Il n’y a plus que moi pour répondre. J’ai vu et n’ai rien oublié. Je suis la mémoire qu’elle cherche, qu’elle recueille avec peine et ferveur. Elle appelle, de ses doigts sur l’écorce, et je pleure. Et je chante. Et je parle. Je veux bien raconter, je raconte. Je sais que sa sève rouge à elle, son sang, est l’enfant étranglé des corps rompus, des chutes, des cris et des fusils, des gouttes écrivant sur la pierre et la terre, dans l’énorme silence d’après les meurtres, écrivant pour ne pas être lues, pour disparaître à la pluie et au temps, rouges constellations témoins fugaces de la folie des hommes. Elle attend, elle écoute. Je raconte. Il y eut des cheveux accrochés à mes branches, ils étaient tièdes et brillants, les oiseaux revenus s’en saisirent pour leurs nids. Il y eut un bouton arraché qui roula jusqu’à un creux de racine. Il doit y être encore, piégé par ma lente croissance, englouti dans une cicatrice. Il y eut ce que burent les feuilles mortes, et le butin des fourmis, échappé des doigts coupés pour voler l’or. Le cœur de ceux qui tuent est avide et sans scrupule. Il y eut des larmes sans bruit, de ceux venus après, trop tard, muets devant l’horreur, appelés là, venus pour constater. Il y eut des mains chaudes effleurant la peau froide, des mots au son absent posés sur du papier, simulacre de prière ou de reconnaissance avant de laisser tout disparaître, pauvres visages aux paupières mal fermées, membres raidis, mêlés au fond d’un trou, feuillets offerts aux souris dans des officines pressées de perdre les traces.

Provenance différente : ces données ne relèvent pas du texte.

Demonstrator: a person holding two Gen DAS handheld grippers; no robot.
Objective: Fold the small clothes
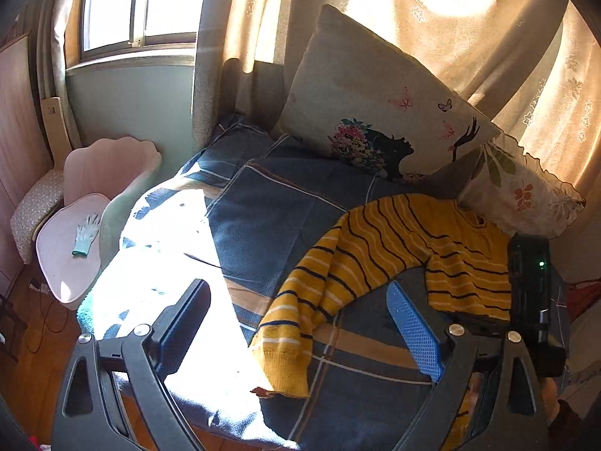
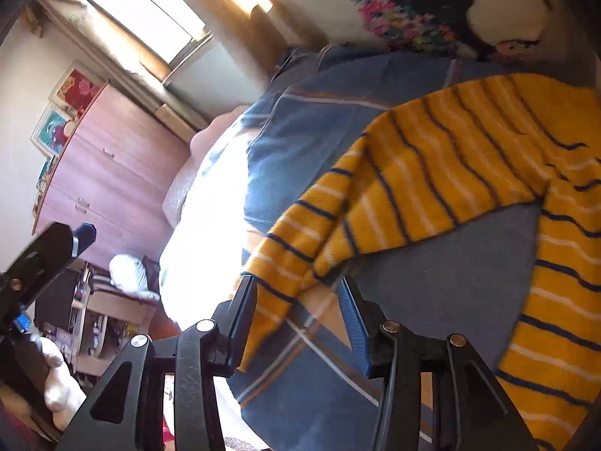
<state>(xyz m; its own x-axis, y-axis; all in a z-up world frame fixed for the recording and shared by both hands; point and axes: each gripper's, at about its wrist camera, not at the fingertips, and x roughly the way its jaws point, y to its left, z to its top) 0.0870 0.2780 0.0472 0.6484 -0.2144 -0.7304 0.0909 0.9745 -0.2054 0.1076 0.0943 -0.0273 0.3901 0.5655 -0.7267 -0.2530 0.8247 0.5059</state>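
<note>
A small yellow knit sweater [image 1: 398, 251] with dark and white stripes lies on a blue plaid blanket [image 1: 285, 203]. One sleeve hangs toward the blanket's near edge. My left gripper [image 1: 300, 293] is open and empty, just above that sleeve. In the right wrist view the sweater [image 2: 450, 173] fills the right side. My right gripper [image 2: 296, 289] is open, its fingers straddling the sleeve's cuff end without closing on it. The left gripper also shows at the left edge of the right wrist view [image 2: 56, 248].
A grey pillow with a flower print [image 1: 375, 105] and a frilled leaf-print pillow [image 1: 522, 191] lean at the back. A pink shell-shaped chair [image 1: 82, 218] holding a glove [image 1: 86, 235] stands left. A wooden wardrobe [image 2: 109, 173] stands beyond the bed.
</note>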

Elle veut savoir, tout savoir. Comment était le jour d’été lorsque les voitures les ont amenés là, hors la ville, hors regards, hors secours, au lourd secret des bois, si le soleil dansait à travers les frondaisons ou si grondaient les orages d’août dans un ciel assombri, si la brume est montée du sol meurtri au soir tombant, linceul impardonné autour des corps, elle veut savoir s’ils ont crié l’inaccompli, s’ils se sont tus aux frontières de l’amour avant qu’on ne les taisent, si leurs mains se sont jointes. Tout est gravé en moi, et je parle, je dis, je lui réponds, sans réserve, mais il n’est pas de lieu où l’on enseigne à déchiffrer ce que je lui transmets, cette mémoire brisée pour elle demain, ce que j’ai vu, senti, ce que j’ai entendu, je dis, tout, et aussi que je l’aime, de sa fidélité, nous mêlons nos oraisons païennes, elle veut savoir quand la pluie sur leur front et quand et si les brises ont séché ce qui avait coulé avec les vies parties, elle veut savoir, savoir où on les a laissés, et si des noms les ont un temps accompagnés, presque effacés, mangés de mousse et d’insectes, elle veut…

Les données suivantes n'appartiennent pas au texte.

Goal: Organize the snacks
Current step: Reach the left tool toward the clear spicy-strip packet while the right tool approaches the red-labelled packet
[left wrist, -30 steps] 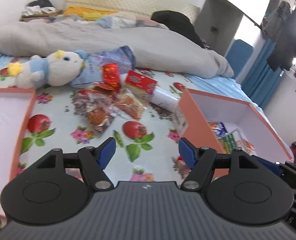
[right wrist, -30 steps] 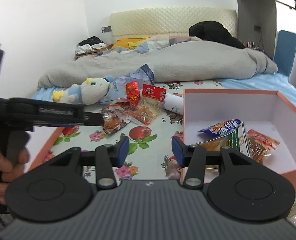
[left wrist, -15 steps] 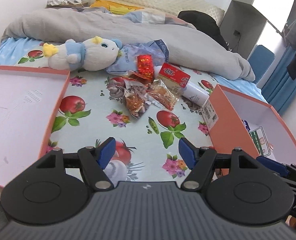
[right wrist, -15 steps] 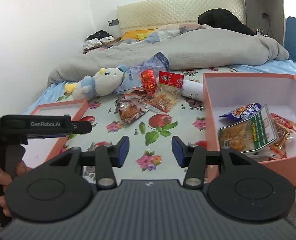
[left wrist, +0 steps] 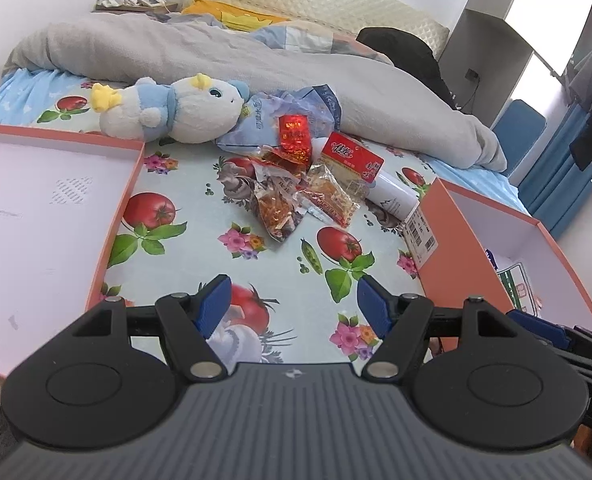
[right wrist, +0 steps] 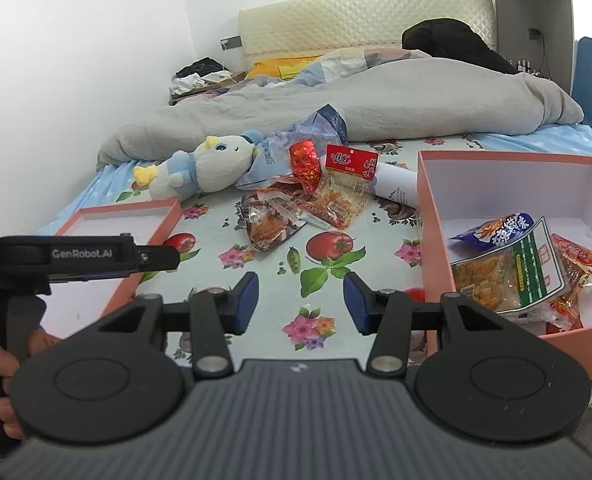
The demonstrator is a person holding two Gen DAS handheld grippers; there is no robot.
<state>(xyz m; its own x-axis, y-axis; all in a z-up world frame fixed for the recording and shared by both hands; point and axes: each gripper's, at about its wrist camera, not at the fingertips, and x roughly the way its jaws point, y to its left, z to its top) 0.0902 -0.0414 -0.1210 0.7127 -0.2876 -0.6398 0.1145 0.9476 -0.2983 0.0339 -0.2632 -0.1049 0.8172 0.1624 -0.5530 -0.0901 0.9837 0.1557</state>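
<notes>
Left gripper (left wrist: pixel 293 300), right gripper (right wrist: pixel 300 298) both released, empty. Crinkly clear-plastic snack packets (right wrist: pixel 271 228) mid-bedsheet (right wrist: pixel 215 276) — light, slippery, crushable; pinch sealed edge.

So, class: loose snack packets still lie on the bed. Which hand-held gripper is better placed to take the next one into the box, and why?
Probably the right hand-held gripper: open, empty, pointed toward the packets, with the box on its own side. The left hand-held gripper is also open, but the box lies across from it.
</notes>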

Elle s’est dépliée sous la pluie, elle frissonne, il lui faudra un jour abandonner, l’a-t-elle fait, déjà ? abandonner ce qu’elle aurait eu de souvenirs avec eux s’ils n’avaient pas été fauchés avant sa vie à elle, encore en suspens, à venir après les morts. Je voudrais lui offrir, lui traduire, cette mémoire diffuse qui l’entoure et l’envahit lorsqu’elle est près de moi, qu’elle poursuit vainement lorsqu’elle marche pour marcher, pour avancer sur des chemins qu’elle connaît, sur d’autres qu’elle croit reconnaître et où elle se perd, parce que marcher c’est aussi se perdre, et cela repose. Elle chante doucement, comme on pleure, et je chante et je pleure et je parle, elle n’a de réponse à ses questions d’enfant, à ses questions de femme, que ces gifles de vent où elle entend sans les comprendre mes phrases hachées, mes mots mouillés comme leurs os abandonnés, tout près de mes racines.

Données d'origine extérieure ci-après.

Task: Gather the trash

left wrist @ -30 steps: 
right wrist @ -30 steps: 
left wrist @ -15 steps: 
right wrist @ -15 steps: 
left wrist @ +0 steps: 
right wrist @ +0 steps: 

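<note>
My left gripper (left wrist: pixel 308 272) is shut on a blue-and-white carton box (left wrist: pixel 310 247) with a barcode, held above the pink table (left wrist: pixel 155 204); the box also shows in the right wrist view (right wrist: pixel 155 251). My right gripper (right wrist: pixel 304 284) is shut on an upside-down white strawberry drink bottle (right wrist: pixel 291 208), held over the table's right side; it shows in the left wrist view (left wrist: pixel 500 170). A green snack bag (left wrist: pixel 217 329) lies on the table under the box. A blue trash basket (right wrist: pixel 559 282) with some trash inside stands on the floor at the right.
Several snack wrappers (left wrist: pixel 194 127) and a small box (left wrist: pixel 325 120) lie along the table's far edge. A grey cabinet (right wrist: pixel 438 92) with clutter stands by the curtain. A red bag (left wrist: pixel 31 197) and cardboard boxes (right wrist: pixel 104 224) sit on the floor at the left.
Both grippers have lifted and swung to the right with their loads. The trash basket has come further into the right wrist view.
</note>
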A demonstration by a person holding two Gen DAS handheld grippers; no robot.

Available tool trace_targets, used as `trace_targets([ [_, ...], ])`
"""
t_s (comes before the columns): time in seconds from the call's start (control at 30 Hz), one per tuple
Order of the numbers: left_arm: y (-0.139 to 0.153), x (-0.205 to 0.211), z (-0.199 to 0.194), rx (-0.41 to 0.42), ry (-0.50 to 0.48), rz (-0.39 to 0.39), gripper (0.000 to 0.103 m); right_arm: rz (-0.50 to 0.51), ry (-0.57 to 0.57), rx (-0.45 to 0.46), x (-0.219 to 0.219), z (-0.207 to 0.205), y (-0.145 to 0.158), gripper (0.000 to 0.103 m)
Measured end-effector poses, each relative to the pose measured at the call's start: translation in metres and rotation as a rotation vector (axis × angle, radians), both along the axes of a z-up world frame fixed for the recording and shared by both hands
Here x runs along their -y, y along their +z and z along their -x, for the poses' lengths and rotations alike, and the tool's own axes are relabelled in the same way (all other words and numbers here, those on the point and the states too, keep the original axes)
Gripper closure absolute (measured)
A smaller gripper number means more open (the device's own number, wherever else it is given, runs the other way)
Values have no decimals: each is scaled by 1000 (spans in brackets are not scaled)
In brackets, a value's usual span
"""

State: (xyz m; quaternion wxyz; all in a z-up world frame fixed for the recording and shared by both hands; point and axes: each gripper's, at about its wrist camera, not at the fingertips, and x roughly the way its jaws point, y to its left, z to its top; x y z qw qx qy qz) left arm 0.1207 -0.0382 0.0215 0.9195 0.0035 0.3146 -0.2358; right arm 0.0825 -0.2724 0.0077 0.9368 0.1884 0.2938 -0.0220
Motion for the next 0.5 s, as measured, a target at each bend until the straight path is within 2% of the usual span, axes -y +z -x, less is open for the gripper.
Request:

La pluie s’éteint en faible bruine, le silence s’épand. Elle, elle étend son corps à pleine terre, bras ouverts, dos épousant l’humus et la pierre, épousé par eux, visage clos sur sa peine et sa demande. Mes dernières paroles, les entendra-t-elle ? Savoir que ce sont mes dernières paroles, cela peut-il l’aider à se défaire de sa souffrance, de ce vide, de ces absents, qu’elle a cru pouvoir être les soutiens, les haubans d’un axe pour sa vie ?
Jadis nos fûts, s’ils étaient droits, pouvaient être taillés en mâts.
Jadis on a pendu des hommes à nos branches, on nous a équarris pour élever des gibets dans les villes, mais aussi travaillés en étraves de navires, fendus et polis pour assembler les planches des lits et des cercueils, pour sculpter des berceaux et des armoires, on nous a mis en bûches pour réchauffer les cœurs tristes. Qui a su, pourtant, que nos paroles, comme d’infinies prières, des psaumes déroulés, pouvaient consoler, apaiser ?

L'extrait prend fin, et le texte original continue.